UNESCO chief hails poetry as an 'expansion of our common humanity' on World Day
21 March 2016 – By paying tribute to the men and women whose only instrument is free speech, the head of the United Nations Educational, Scientific and Cultural Organization (UNESCO) recognized the value of poetry as a symbol of the human spirit's creativity as she marked the annual observance of World Poetry Day.
“By giving form and words to that which has none – such as the unfathomable beauty that surrounds us, the immense suffering and misery of the world – poetry contributes to the expansion of our common humanity, helping to increase its strength, solidarity and self-awareness,” Director-General Irina Bokova said in her message for the Day.
Ms. Bokova pointed to the voices that carry poetry as helping to promote linguistic diversity and freedom of expression, saying: “They participate in the global effort towards artistic education and the dissemination of culture. The first word of a poem sometimes suffices to regain confidence in the face of adversity, to find the path of hope in the face of barbarity.”
Shakespeare, who died 400 years ago, wrote in A Midsummer Night's Dream that: “The poet's eye, in fine frenzy rolling, doth glance from heaven to Earth, from Earth to heaven.
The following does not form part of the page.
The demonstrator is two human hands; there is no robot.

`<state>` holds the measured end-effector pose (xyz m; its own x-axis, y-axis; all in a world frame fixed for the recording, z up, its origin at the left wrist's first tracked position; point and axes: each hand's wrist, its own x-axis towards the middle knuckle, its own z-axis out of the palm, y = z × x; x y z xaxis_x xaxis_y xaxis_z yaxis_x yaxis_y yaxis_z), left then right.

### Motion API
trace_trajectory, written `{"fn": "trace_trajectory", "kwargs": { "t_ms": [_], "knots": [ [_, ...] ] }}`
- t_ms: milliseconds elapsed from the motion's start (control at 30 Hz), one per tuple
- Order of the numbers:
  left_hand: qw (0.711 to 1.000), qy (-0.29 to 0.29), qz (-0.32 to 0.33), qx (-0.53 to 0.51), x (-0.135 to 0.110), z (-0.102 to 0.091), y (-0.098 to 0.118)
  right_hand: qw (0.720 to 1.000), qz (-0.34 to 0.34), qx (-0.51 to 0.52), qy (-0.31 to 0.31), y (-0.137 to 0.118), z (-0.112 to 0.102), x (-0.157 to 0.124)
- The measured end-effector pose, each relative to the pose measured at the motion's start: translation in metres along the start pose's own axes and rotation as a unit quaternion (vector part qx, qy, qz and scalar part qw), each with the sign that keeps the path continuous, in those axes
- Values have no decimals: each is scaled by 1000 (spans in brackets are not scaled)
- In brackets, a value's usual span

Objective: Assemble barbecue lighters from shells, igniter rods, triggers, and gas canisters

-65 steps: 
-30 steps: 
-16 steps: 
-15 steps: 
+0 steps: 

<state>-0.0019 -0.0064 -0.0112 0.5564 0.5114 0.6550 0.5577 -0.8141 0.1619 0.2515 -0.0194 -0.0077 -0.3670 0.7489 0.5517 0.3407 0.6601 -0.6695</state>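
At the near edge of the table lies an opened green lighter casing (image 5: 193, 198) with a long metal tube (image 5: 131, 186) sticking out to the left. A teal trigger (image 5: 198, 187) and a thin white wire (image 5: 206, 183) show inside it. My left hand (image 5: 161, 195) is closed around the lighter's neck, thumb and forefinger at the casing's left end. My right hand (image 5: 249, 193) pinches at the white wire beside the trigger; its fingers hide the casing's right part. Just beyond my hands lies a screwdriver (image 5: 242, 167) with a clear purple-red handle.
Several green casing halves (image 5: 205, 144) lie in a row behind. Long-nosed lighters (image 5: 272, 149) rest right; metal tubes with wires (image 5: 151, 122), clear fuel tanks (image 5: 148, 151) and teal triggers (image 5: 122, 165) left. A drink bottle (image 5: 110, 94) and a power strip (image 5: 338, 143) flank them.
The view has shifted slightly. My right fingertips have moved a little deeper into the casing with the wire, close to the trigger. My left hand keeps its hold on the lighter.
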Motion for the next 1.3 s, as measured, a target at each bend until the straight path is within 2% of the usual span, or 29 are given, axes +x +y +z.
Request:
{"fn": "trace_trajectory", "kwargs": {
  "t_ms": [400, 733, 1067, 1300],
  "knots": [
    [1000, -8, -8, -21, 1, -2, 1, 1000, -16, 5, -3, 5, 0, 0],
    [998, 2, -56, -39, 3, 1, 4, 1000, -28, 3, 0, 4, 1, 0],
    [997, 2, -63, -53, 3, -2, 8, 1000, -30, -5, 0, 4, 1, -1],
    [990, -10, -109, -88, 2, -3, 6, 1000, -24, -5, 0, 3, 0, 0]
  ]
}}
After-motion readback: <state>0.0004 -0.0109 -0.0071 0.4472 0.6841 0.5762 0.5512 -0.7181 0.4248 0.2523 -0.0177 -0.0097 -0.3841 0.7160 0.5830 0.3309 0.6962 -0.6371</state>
And as imagination bodies forth the forms of things unknown, the poet's pen turns them to shapes and gives to airy nothing a local habitation and a name.”
Ms. Bokova underscored that in the age of automation and the immediacy of modern life, “poetry also opens a space for the freedom and adventure inherent in human dignity. From Korean Arirang to Mexican Pirekua, the Hudhud chants of the Ifugao people, Saudi Arabian Alardah, Turkmen Koroghlu and Kyrgyz Aitysh, each culture has its poetic art that it uses to transmit knowledge, socio-cultural values and collective memory, which strengthen mutual respect, social cohesion and the search for peace.”
Commemorating the Day, she applauded the practitioners, actors,
storytellers and all those anonymous voices committed to and through
poetry, giving readings in the shadows or in the spotlights, in gardens
or streets and called upon all Member States “to support this poetic
effort, which has the power to bring us together, regardless of origins
or beliefs, by that which is at the very core of humanity.”